Whenever "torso" occurs in a line of the material, list that line.

____

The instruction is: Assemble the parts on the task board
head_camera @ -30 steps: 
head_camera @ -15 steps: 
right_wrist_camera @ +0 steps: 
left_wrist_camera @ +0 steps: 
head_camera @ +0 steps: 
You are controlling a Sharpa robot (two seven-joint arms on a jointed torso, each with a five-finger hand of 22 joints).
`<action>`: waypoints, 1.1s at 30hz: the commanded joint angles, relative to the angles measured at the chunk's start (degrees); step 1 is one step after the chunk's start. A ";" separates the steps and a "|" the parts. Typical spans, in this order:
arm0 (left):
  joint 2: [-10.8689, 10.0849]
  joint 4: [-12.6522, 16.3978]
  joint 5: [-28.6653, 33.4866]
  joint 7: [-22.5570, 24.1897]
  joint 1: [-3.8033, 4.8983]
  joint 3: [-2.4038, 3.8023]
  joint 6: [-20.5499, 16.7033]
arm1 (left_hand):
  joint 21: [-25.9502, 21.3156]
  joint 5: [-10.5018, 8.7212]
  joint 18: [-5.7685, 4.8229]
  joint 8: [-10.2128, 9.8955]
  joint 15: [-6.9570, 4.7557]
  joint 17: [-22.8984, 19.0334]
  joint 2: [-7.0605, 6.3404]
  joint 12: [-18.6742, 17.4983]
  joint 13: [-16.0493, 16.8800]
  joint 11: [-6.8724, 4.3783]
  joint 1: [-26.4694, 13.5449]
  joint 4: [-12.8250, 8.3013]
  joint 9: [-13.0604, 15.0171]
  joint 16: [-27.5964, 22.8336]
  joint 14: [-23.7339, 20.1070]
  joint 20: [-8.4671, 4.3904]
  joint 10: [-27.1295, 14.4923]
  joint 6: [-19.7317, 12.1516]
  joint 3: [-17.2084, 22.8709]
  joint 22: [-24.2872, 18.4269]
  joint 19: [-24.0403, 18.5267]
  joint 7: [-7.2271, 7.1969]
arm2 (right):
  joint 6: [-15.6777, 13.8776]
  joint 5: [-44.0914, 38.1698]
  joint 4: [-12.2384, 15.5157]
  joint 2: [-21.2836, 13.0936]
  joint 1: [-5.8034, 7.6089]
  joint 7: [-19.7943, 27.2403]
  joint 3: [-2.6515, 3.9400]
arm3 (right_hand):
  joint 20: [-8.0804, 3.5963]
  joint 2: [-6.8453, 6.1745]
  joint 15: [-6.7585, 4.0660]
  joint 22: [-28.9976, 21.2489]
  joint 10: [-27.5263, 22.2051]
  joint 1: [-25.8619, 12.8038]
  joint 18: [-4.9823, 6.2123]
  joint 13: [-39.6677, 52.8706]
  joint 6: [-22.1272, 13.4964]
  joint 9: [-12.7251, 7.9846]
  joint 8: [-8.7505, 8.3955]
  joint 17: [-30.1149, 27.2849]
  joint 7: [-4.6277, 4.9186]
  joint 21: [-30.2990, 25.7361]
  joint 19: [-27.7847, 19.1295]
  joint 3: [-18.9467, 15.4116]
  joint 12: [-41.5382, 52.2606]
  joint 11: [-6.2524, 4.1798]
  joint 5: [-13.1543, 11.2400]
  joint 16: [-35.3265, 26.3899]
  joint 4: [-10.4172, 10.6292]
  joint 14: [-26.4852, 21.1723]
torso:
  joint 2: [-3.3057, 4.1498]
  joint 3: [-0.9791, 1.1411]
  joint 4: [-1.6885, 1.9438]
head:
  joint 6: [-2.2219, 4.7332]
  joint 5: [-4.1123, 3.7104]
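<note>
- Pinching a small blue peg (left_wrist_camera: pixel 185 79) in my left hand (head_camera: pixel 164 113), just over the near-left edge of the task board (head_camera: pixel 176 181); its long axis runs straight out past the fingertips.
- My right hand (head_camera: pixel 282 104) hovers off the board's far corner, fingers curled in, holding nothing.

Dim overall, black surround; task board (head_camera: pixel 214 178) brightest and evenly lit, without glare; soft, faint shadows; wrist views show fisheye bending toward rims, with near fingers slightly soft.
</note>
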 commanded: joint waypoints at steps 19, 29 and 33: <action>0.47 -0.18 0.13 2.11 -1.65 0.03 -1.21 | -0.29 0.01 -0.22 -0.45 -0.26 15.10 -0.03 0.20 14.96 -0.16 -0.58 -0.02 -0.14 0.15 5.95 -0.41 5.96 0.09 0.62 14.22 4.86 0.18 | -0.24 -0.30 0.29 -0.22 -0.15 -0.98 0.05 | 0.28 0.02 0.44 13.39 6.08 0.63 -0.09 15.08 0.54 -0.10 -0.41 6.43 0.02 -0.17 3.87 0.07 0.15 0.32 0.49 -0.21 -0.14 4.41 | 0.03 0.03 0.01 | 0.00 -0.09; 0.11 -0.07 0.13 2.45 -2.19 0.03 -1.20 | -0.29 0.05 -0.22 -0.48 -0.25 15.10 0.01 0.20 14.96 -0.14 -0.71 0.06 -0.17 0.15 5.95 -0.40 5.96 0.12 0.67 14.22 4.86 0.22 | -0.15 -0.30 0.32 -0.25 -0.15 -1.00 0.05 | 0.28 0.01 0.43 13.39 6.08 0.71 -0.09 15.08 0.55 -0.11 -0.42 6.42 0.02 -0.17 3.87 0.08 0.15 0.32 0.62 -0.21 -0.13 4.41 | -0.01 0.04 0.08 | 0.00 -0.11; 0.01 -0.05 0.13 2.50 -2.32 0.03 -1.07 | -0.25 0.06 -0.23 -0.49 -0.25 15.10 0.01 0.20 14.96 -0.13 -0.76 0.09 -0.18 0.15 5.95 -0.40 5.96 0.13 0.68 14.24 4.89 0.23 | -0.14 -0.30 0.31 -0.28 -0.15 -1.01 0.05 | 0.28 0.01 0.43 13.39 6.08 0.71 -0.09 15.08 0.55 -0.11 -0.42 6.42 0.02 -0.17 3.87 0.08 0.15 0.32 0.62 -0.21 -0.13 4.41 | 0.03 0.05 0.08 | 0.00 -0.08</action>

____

REPLY:
You are controlling a Sharpa robot (two seven-joint arms on a jointed torso, each with a five-finger hand of 22 joints).
torso:

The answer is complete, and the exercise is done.